▶ [Exercise goal]:
Please say how many lines of the listing hold "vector", with no other words in the answer.
─── Record set
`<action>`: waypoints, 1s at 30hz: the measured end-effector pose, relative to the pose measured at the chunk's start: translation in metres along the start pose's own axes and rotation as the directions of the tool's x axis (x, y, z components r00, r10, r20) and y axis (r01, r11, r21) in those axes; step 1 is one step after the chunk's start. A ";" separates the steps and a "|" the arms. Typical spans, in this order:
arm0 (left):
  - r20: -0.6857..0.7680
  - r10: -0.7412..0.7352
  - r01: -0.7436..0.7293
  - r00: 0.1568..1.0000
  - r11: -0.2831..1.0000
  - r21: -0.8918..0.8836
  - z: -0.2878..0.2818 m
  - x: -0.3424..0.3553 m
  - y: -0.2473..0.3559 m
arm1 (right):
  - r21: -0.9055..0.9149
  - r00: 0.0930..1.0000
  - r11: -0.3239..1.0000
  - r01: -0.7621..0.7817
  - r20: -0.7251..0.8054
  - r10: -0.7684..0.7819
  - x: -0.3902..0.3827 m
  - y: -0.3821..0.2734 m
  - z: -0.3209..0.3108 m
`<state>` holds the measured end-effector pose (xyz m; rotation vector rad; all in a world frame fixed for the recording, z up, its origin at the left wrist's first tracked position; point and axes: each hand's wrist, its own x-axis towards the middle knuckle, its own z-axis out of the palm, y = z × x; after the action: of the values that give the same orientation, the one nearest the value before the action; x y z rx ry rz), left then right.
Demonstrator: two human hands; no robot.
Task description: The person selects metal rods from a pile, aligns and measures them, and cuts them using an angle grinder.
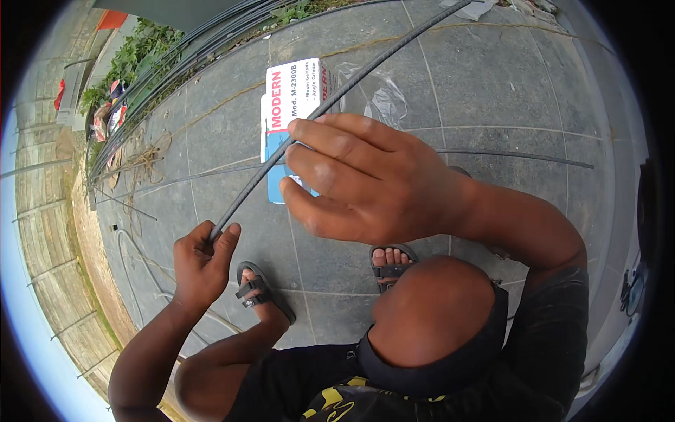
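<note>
A long ribbed grey steel rod (375,64) runs diagonally from low left to upper right. My left hand (200,261) grips it at its lower end, thumb along it. My right hand (376,183) is higher up, large in view, with the tips of its upper fingers on the rod; its thumb is hidden. Behind the rod and right hand, a white, red and blue cardboard box (279,98) lies on the grey tiles, partly covered. A clear plastic bag (380,98) lies beside the box.
Another steel bar (524,156) lies across the tiled floor (492,91). Bundled rods (183,53), tangled string (144,158), plants (133,39) and debris line the left edge, beside a concrete ledge. A grey cable (130,267) snakes near my sandalled feet.
</note>
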<state>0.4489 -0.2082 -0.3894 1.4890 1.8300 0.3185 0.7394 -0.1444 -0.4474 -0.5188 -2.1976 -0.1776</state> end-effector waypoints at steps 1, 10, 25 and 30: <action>-0.084 0.011 -0.006 0.996 0.998 0.060 -0.014 0.002 -0.018 | -0.038 0.998 0.998 -0.042 -0.053 0.040 -0.015 0.004 -0.011; -0.425 -0.056 0.180 0.903 0.949 0.258 -0.055 -0.025 -0.316 | -0.298 0.521 0.560 -0.773 0.205 0.828 -0.204 -0.046 -0.096; -0.455 -0.624 0.704 0.636 0.710 0.010 0.048 -0.047 -0.404 | -0.483 0.200 0.473 -0.737 0.512 0.835 -0.149 0.019 -0.041; -0.478 -0.618 0.706 0.624 0.708 0.006 0.044 -0.038 -0.415 | -0.460 0.277 0.495 -0.737 0.463 0.842 -0.148 0.011 -0.039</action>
<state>0.1742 -0.3765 -0.6578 0.7558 2.7147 0.1047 0.8539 -0.1908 -0.5379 -1.9934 -2.2241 0.4746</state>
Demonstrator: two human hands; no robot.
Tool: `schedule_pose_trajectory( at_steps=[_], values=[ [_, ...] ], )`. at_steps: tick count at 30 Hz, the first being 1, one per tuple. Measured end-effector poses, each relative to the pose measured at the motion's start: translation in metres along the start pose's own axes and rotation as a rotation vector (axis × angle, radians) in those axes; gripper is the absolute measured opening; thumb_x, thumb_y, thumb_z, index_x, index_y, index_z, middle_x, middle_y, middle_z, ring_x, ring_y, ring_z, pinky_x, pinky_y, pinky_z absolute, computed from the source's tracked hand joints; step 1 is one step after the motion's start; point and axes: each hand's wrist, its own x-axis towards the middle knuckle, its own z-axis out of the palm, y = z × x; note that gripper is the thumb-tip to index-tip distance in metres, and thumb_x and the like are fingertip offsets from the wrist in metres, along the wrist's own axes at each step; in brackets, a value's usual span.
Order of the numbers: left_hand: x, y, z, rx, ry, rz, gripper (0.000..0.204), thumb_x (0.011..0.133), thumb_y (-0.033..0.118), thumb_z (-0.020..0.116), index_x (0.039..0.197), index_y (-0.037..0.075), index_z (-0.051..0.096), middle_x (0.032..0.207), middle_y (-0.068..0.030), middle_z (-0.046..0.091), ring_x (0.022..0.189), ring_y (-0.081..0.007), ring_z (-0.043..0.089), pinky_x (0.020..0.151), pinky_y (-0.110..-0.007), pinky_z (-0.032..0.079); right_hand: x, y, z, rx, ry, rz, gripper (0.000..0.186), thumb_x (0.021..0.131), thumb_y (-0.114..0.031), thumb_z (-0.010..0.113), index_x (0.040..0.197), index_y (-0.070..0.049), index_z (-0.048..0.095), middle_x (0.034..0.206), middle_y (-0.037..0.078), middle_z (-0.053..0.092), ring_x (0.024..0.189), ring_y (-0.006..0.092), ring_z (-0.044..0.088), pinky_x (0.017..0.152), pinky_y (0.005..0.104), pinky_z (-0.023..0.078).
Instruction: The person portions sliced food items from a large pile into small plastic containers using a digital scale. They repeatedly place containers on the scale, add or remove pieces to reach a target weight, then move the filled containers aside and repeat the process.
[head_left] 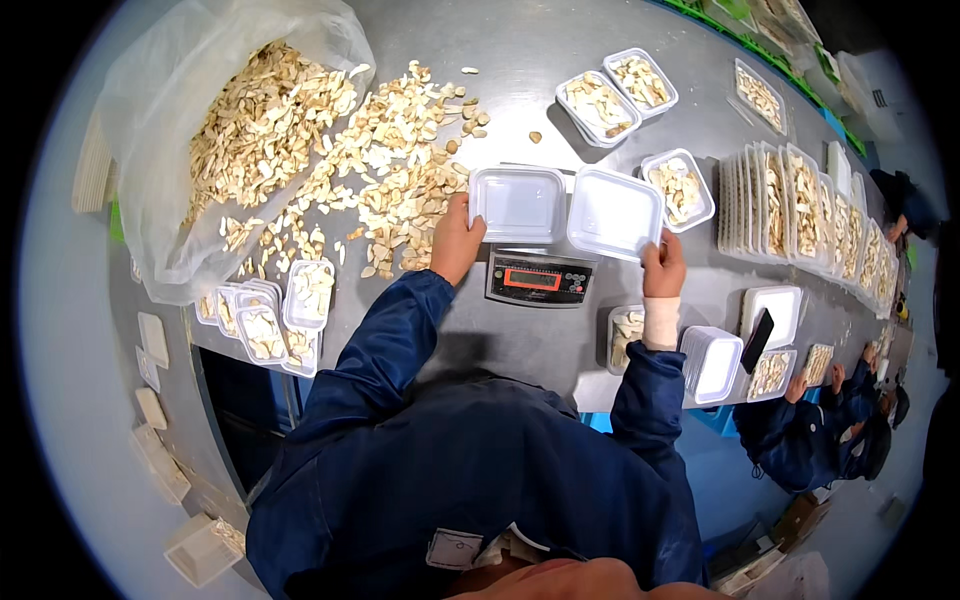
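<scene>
My left hand (457,242) is closed on the left edge of an empty white plastic tray (517,205). The fingers of my right hand (663,268) pinch the lower right corner of a second empty tray (615,213), tilted a little beside the first. Both trays are over the digital scale (540,277), hiding its top; whether either rests on it I cannot tell. Left of the trays spreads a loose heap of pale dried slices (415,190), perhaps mushroom. More slices (265,120) fill a big clear plastic bag (150,150) lying open.
Filled trays stand beyond the scale (600,105), right of it (678,190) and at the left table edge (262,330). A long row of filled trays (800,205) lines the right. Stacked empty trays (712,362) and a black object (758,340) lie near right. Co-workers (825,430) work farther right.
</scene>
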Motion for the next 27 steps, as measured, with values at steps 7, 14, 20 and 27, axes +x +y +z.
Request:
schedule_pose_trajectory(
  at_steps=[7, 14, 20, 27],
  values=[
    [-0.010, 0.007, 0.018, 0.120, -0.002, 0.095, 0.039, 0.078, 0.015, 0.049, 0.114, 0.002, 0.039, 0.075, -0.0240, 0.056, 0.072, -0.0397, 0.055, 0.064, -0.045, 0.042, -0.010, 0.002, 0.029, -0.157, -0.115, -0.033, 0.032, 0.077, -0.012, 0.052, 0.107, -0.002, 0.051, 0.057, 0.006, 0.048, 0.051, 0.0151, 0.046, 0.050, 0.0286, 0.039],
    [-0.015, 0.001, 0.020, 0.092, -0.043, 0.039, 0.041, 0.081, 0.019, 0.046, 0.116, 0.001, 0.036, 0.077, -0.0241, 0.057, 0.072, -0.0391, 0.055, 0.065, -0.045, 0.042, -0.008, -0.004, 0.042, -0.440, -0.199, -0.066, 0.041, 0.078, -0.025, 0.054, 0.114, -0.006, 0.046, 0.056, 0.009, 0.051, 0.051, 0.0262, 0.052, 0.050, 0.0369, 0.040],
    [-0.015, 0.007, 0.012, 0.061, -0.110, -0.022, 0.041, 0.084, 0.024, 0.046, 0.116, 0.000, 0.035, 0.075, -0.0235, 0.057, 0.071, -0.0388, 0.055, 0.064, -0.045, 0.042, -0.008, -0.021, 0.049, -0.579, -0.249, -0.035, 0.051, 0.078, -0.035, 0.053, 0.119, -0.007, 0.041, 0.062, 0.009, 0.054, 0.057, 0.0269, 0.055, 0.054, 0.0375, 0.042],
    [0.012, -0.008, -0.027, 0.119, -0.021, 0.035, 0.048, 0.084, 0.027, 0.047, 0.121, 0.000, 0.034, 0.071, -0.0192, 0.056, 0.068, -0.0359, 0.054, 0.062, -0.042, 0.042, -0.016, -0.025, 0.036, -0.467, -0.214, 0.020, 0.054, 0.082, -0.035, 0.053, 0.124, -0.004, 0.036, 0.065, 0.009, 0.057, 0.057, 0.0206, 0.056, 0.055, 0.0317, 0.043]
  ],
)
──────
▶ [Exercise output]:
2